“什……”大王子本能地眯起眸子。他不太理解克里斯這些分析的言外之意,更無法從中解讀出克里斯那種自信的來由。對生的渴求使他放開克里斯的袖管,像是被逼到懸崖邊緣、孤注一擲的羚羊般前側兩步:“我不管什麼‘神殿’的謀殺和聖山拜禮會的庇護,我要活著出去!你能不能做出點正常人該有的反應!我真是要瘋了,和你們一起困在火場裡是女神對我的懲罰嗎?”
斐瑞被他激烈的動作帶得站起身來,然而考慮到克里斯還在場,這位作家先生沒有上前拉扯大王子,只是靜立在原地,用眼神表達對大王子這一行為的不贊同。
克里斯難得掀起眼皮,不帶任何威脅意味地認真看進大王子眼底。片刻後,他輕笑一聲從地上站起:“耐心點殿下。要不了多久,外面的禁忌法師就會被清理乾淨,把我們關在這裡的法術禁制也會自動失效。您現在最該考慮的不是怎麼應對這場毫無威力的火災,而是怎麼應付來自外界的聲討——怎麼解釋您篡取您國王父親的權力,並將您親愛的父親軟禁在王宮裡的事。”
“什麼!”
趕在大王子做出反應之前,斐瑞先驚撥出聲。勾結“舊日神殿”、放任貴族和守舊黨打壓他們這些舊部,他還可以從大王子的邏輯中找出自己能夠理解的理由。但篡奪國王的執政權並軟禁國王的行為,他就完全沒辦法理解了。假死前,大王子曾是拉隆納多合理合法的王儲,如今二王子已逝,大王子的地位甚至比之前還要高,他已經是國王唯一的繼承人了。在這種時候對國王出手,對他沒有任何好處。國王也不是沒有放權給他,他就權慾薰心到這種程度,連讓自己的親生父親在王位上壽終正寢都等不及?
接收到斐瑞不可置信的眼神,大王子微不可察地攥了攥拳,旋即猛然抬頭跟克里斯對上視線:“你怎麼知道的?我對外明明一直……”
“您覺得外界不該有相應的訊息流傳。”克里斯微笑著抱起手臂。哪怕是在大火的炙烤下,哪怕斐瑞和大王子頭上都已經被蒸出了一層細密的汗珠,他的姿態依然從容。時間法術的代價使然,他的身體機能永遠停留在二十歲左右,以至於連出汗都變得困難。他就這樣面色平靜地笑著,然而在拉隆納多的大王子眼裡,他同某些恐怖故事裡能洞悉人心深處最隱秘的懼怖的幽靈無異:“的確,您的訊息封鎖工作做得很到位,外界沒有一丁點關於您軟禁了國王的訊息流出。但是,只要是個稍微有點政治敏感度的人,在接觸到一定的政府內幕後,都不可能看不出位元蘭近期的局勢異常。如果您頭上還有國王陛下壓著,您不會那麼輕易地拋棄傑拉德和一眾野法師。以我對您的瞭解,您雖然不是什麼絕頂聰明的人,但也沒蠢到那種程度。殿下,權力在手以後您自滿了。您做了錯誤的決策。”
大王子的嘴角和眉梢抽動了一下。
克里斯沒給他插話的機會:“原本我是想不到這些事的。您知道,我對拉隆納多的內政不感興趣,我並沒有在蘇門大陸建功立業的野心,所以也懶得動腦子考慮那些無關緊要的問題。但是,就在今天下午,被您騙去跟我交手的禁忌法師們給我帶了幾位新朋友。我聽他們提起拉隆納多的國王,才恍然想起國王陛下在您迴歸王室以後就變成了隱形人的問題。您猜那幾位先生為什麼會在我面前提起您的國王父親?”
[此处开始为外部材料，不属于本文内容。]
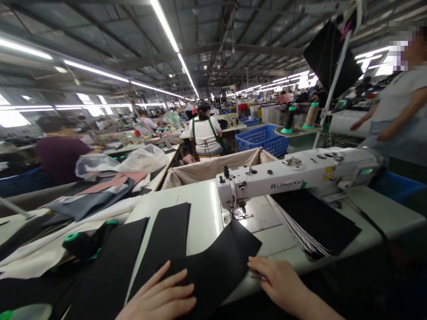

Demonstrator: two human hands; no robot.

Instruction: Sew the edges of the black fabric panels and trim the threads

大王子低垂的眸子倏然抬起,克里斯拿腔拿調的諾西亞式話術本身就已經夠讓他不快了,話裡這些東拉西扯的暗示更是令他好不容易平復的心情重又變得躁動起來。他聽到自己的心臟錯跳了兩拍,像是鼓面在被敲破前發出的最後兩聲顫音:“你到底想說什麼!”
“原來我的說法在拉隆納多人看來並不直白嗎?”克里斯微微側眸,“其實也只是無關緊要的,等待救援期間的閒聊而已。除卻之前向您提問的幾個問題,我私心裡也很好奇另一件事,那就是您和您父親的關係究竟怎麼樣。您本來就是拉隆納多的王儲,不管是做局假死還是囚禁國王,都不符合您的身份。太多此一舉了。您為什麼要這麼做呢?今天晚上‘獵犬’的法師就會潛入王宮刺殺您的國王父親,如果您的國王父親真的死了,您會感到開心嗎?”
大王子的臉色飛快變得蒼白,又浮上惱恨的薄紅。他多次想要打斷克里斯的提問,但還是忍到了最後。直至克里斯宣佈“獵犬”將對國王實行刺殺的訊息,他才終於徹底沉下臉色,像是被這件始料未及的事嚇到了似的:“什麼!今晚……”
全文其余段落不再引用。